Work to be completed
Below are the records to transcribe exactly; do not include any images.

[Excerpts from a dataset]
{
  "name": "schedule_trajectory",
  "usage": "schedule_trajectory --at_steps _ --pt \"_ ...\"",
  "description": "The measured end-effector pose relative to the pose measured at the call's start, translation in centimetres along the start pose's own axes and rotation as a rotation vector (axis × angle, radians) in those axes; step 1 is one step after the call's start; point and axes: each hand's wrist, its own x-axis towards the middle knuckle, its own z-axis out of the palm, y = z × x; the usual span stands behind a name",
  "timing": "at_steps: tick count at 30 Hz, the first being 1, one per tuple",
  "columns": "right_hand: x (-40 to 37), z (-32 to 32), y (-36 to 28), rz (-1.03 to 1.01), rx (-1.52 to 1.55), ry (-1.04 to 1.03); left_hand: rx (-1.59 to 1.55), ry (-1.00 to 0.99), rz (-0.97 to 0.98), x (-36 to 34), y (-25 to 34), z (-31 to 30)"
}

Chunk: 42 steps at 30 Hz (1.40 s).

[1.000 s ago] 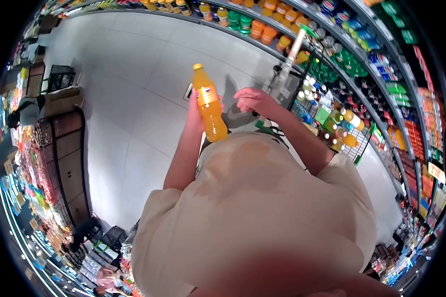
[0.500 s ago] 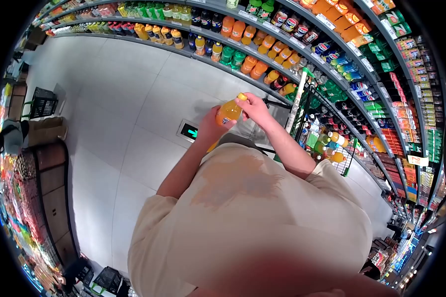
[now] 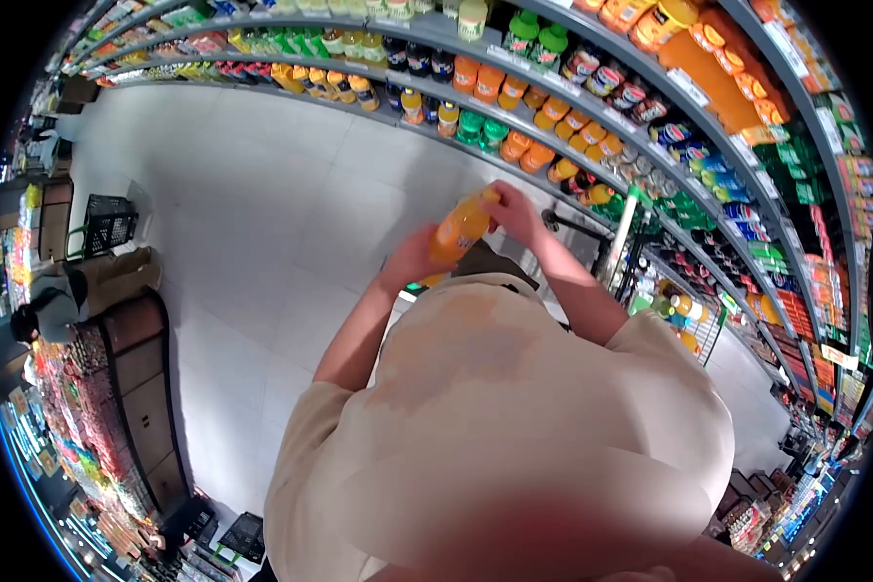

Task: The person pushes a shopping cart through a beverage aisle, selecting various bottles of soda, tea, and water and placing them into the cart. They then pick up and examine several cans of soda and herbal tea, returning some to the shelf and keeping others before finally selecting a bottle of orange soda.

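Note:
An orange drink bottle [image 3: 464, 229] is tilted in front of my chest, its yellow cap end up and to the right. My left hand [image 3: 413, 258] is wrapped round the bottle's lower part. At the cap end, the fingers of my right hand [image 3: 516, 211] are closed on the bottle; they hide most of the cap. A shopping cart [image 3: 618, 233] with a white and green handle is right of my right hand, with several bottles [image 3: 687, 308] in its basket.
Curved shelves [image 3: 543, 136] of drink bottles and cans run across the front and right. Black baskets [image 3: 107, 221] are on the grey floor [image 3: 242, 184] at the left, near a person in grey [image 3: 56, 306] beside a brown display counter [image 3: 144, 388].
The view has shifted, so shelves and cart appear lower and further right. Both hands still hold the bottle, which has moved slightly right in the picture.

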Motion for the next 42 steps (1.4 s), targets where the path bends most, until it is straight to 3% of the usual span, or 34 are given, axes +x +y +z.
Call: schedule_trajectory --at_steps 3,6,7,9,11,14,18,20,22,24,27,30,33,36,39,42 --pt "4.7 -2.4 -2.4 0.205 -0.120 -0.222 0.075 0.060 -0.050 3.4 1.2 -1.5" --pt "9.0 -4.1 -0.8 0.161 -0.154 -0.308 -0.073 0.028 -0.127 7.8 1.3 -3.0" --pt "10.1 -4.6 -0.3 0.155 -0.153 -0.264 0.063 0.168 0.049 9.6 -3.8 -1.6" --pt "12.0 -5.4 1.1 0.145 -0.160 -0.180 0.227 0.280 0.050 11.1 -7.8 -1.9" --pt "14.1 -6.5 3.0 0.078 -0.414 0.030 0.297 0.343 -0.053 11.8 -12.0 -2.0" --pt "17.0 -9.5 6.1 0.050 -0.572 0.347 0.059 0.235 -0.425 10.1 -15.9 -3.0" --pt "21.8 -14.0 11.6 -0.007 -0.535 0.730 0.063 0.178 -0.584 3.8 -23.2 -1.9" --pt "23.2 -15.4 11.2 0.000 -0.426 0.878 0.300 0.032 -0.542 0.3 -28.7 -0.7" --pt "24.4 -16.4 10.1 0.032 -0.386 0.954 0.465 -0.126 -0.265 -2.6 -30.5 -0.4" --pt "24.7 -16.6 9.8 0.041 -0.353 1.001 0.613 -0.360 -0.225 -4.2 -32.4 -0.2" --pt "25.8 -17.3 9.0 0.035 -0.314 1.004 0.542 -0.268 -0.287 -4.6 -30.1 -1.6" --pt "27.0 -17.9 10.0 -0.003 -0.347 1.013 0.300 -0.064 -0.450 -4.0 -20.9 -5.3" --pt "28.4 -18.2 9.8 0.141 -0.414 1.070 0.101 0.040 -0.683 -1.6 -22.6 -5.3" --pt "29.2 -18.2 8.9 0.160 -0.401 1.124 -0.044 0.180 -0.698 0.1 -22.1 -6.0" --pt "30.1 -18.7 9.3 -0.015 -0.402 1.104 -0.068 0.215 -0.663 1.0 -20.4 -6.8" --pt "31.4 -19.3 9.7 0.196 -0.477 1.109 -0.133 0.230 -0.678 0.9 -20.2 -6.7"
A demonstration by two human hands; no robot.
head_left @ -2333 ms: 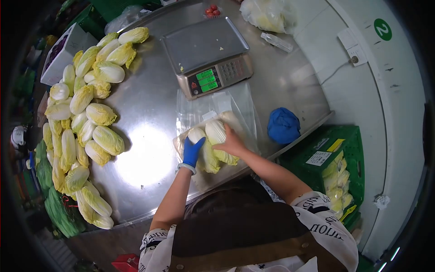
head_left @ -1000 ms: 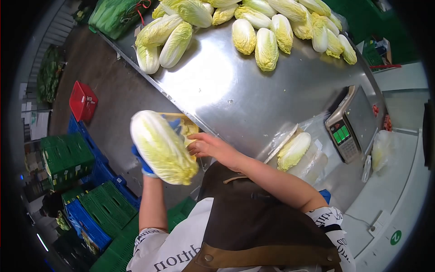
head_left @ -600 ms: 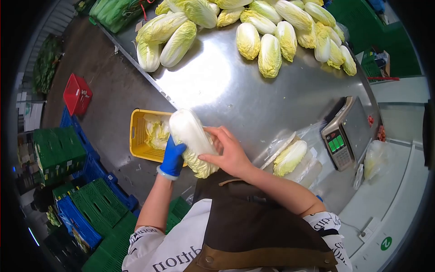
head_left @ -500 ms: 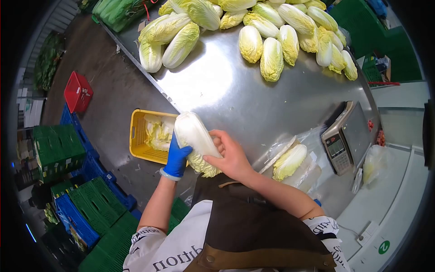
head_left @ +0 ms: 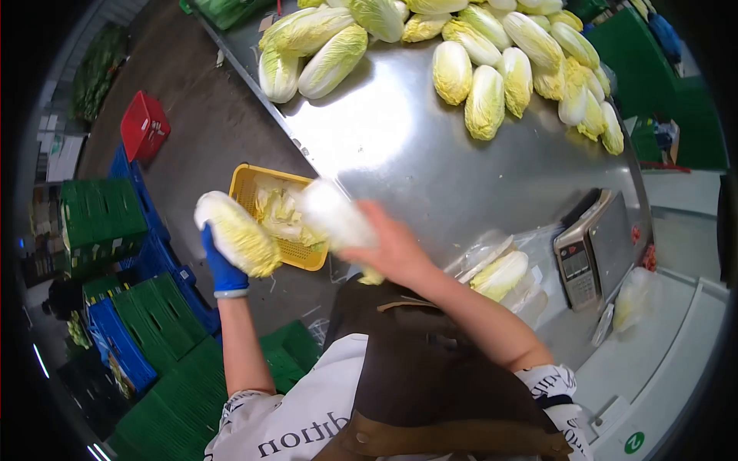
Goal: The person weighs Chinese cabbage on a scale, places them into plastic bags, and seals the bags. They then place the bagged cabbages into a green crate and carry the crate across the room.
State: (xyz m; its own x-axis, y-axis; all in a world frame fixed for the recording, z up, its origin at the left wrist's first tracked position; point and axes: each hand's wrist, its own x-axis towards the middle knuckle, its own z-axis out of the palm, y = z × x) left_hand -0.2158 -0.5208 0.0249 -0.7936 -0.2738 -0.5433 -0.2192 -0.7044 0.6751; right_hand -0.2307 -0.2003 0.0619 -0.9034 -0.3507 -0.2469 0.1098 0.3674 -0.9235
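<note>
My left hand (head_left: 221, 265), in a blue glove, grips a napa cabbage (head_left: 242, 237) from below, out to the left of the yellow basket (head_left: 304, 255). My bare right hand (head_left: 393, 244) holds a white cabbage leaf (head_left: 336, 215), smeared by motion, over the basket's right side. The two are apart from each other. Loose pale leaves (head_left: 278, 206) lie inside the basket, which stands beside the metal table (head_left: 453, 184).
Many napa cabbages (head_left: 530, 42) are heaped along the table's far side. At the right, a single cabbage (head_left: 500, 276) lies on clear plastic near a scale (head_left: 578, 273). Green crates (head_left: 157, 326), blue crates (head_left: 123, 349) and a red basket (head_left: 146, 127) stand on the left.
Both hands were together on the cabbage. My left hand has carried it left, while my right hand now has a leaf separated from it. The view has shifted slightly.
</note>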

Your solution
{
  "name": "schedule_trajectory",
  "usage": "schedule_trajectory --at_steps _ --pt \"_ ...\"",
  "description": "The measured end-effector pose relative to the pose measured at the call's start, translation in centimetres along the start pose's own axes and rotation as a rotation vector (axis × angle, radians) in those axes; step 1 is one step after the call's start; point and axes: each hand's wrist, its own x-axis towards the middle knuckle, its own z-axis out of the palm, y = z × x; the usual span stands behind a name",
  "timing": "at_steps: tick count at 30 Hz, the first being 1, one per tuple",
  "columns": "right_hand: x (-40 to 37), z (-32 to 32), y (-36 to 28), rz (-1.03 to 1.01), rx (-1.52 to 1.55), ry (-1.04 to 1.03); left_hand: rx (-1.59 to 1.55), ry (-1.00 to 0.99), rz (-0.97 to 0.98), x (-36 to 34), y (-25 to 34), z (-31 to 30)"
}

Chunk: 42 steps at 30 Hz (1.40 s).

[1.000 s ago] 
[0.500 s ago] 
[now] 

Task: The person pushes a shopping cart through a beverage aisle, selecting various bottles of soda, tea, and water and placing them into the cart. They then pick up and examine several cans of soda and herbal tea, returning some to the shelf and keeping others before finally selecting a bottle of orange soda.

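Note:
An orange drink bottle [image 3: 464, 229] is tilted in front of my chest, its yellow cap end up and to the right. My left hand [image 3: 413, 258] is wrapped round the bottle's lower part. At the cap end, the fingers of my right hand [image 3: 516, 211] are closed on the bottle; they hide most of the cap. A shopping cart [image 3: 618, 233] with a white and green handle is right of my right hand, with several bottles [image 3: 687, 308] in its basket.
Curved shelves [image 3: 543, 136] of drink bottles and cans run across the front and right. Black baskets [image 3: 107, 221] are on the grey floor [image 3: 242, 184] at the left, near a person in grey [image 3: 56, 306] beside a brown display counter [image 3: 144, 388].
The view has shifted, so shelves and cart appear lower and further right. Both hands still hold the bottle, which has moved slightly right in the picture.
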
Motion for the next 42 steps (1.4 s), targets where the path bends most, until it is straight to 3% of the usual span, or 34 are given, axes +x +y +z.
Call: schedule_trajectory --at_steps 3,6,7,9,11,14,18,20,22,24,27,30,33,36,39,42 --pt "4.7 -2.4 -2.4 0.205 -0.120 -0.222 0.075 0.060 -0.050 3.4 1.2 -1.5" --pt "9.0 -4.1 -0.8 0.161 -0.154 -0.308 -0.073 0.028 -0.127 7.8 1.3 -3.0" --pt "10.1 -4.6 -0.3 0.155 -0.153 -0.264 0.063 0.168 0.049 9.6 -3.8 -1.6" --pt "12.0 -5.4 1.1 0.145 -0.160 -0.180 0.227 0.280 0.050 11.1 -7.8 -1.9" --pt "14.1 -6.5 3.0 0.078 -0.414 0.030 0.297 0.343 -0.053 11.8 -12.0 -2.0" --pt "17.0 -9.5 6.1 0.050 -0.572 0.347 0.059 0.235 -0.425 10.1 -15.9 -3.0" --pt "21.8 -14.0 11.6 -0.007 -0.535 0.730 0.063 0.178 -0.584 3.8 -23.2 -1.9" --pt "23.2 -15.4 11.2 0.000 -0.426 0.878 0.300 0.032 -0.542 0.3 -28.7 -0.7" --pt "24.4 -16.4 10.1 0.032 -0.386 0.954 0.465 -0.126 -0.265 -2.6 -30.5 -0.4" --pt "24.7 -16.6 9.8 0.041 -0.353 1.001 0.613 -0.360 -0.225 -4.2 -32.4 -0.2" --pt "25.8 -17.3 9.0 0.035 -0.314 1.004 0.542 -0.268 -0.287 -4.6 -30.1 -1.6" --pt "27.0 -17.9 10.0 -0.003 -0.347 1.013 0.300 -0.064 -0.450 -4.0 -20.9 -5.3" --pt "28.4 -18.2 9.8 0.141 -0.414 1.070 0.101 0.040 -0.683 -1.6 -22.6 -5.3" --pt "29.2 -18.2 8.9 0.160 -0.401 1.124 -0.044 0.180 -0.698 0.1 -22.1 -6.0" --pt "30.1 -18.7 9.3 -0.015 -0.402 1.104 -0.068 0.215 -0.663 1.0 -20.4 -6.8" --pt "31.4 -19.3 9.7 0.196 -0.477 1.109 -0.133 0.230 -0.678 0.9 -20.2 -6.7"
A demonstration by two human hands; no robot.
head_left @ -2333 ms: 
head_left @ -1000 ms: 
head_left @ -600 ms: 
head_left @ -500 ms: 
head_left @ +0 ms: 
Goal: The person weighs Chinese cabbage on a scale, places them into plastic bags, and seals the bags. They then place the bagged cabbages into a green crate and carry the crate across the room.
State: (xyz m; its own x-axis, y-axis; all in a world frame fixed for the recording, z up, its origin at the left wrist's first tracked position; point and axes: each hand's wrist, its own x-axis towards the middle knuckle, its own z-axis out of the palm, y = z × x) left_hand -0.2158 -0.5208 0.0249 -0.7936 -0.2738 -0.5433 -0.2192 -0.7044 0.6751; right_hand -0.2307 -0.2003 0.0619 -0.9034 -0.3507 -0.2469 0.1098 0.3674 -0.9235
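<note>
My left hand (head_left: 221, 265), in a blue glove, grips a napa cabbage (head_left: 242, 237) from below, out to the left of the yellow basket (head_left: 304, 255). My bare right hand (head_left: 393, 244) holds a white cabbage leaf (head_left: 336, 215), smeared by motion, over the basket's right side. The two are apart from each other. Loose pale leaves (head_left: 278, 206) lie inside the basket, which stands beside the metal table (head_left: 453, 184).
Many napa cabbages (head_left: 530, 42) are heaped along the table's far side. At the right, a single cabbage (head_left: 500, 276) lies on clear plastic near a scale (head_left: 578, 273). Green crates (head_left: 157, 326), blue crates (head_left: 123, 349) and a red basket (head_left: 146, 127) stand on the left.
Both hands were together on the cabbage. My left hand has carried it left, while my right hand now has a leaf separated from it. The view has shifted slightly.
</note>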

The exercise asks for nothing further.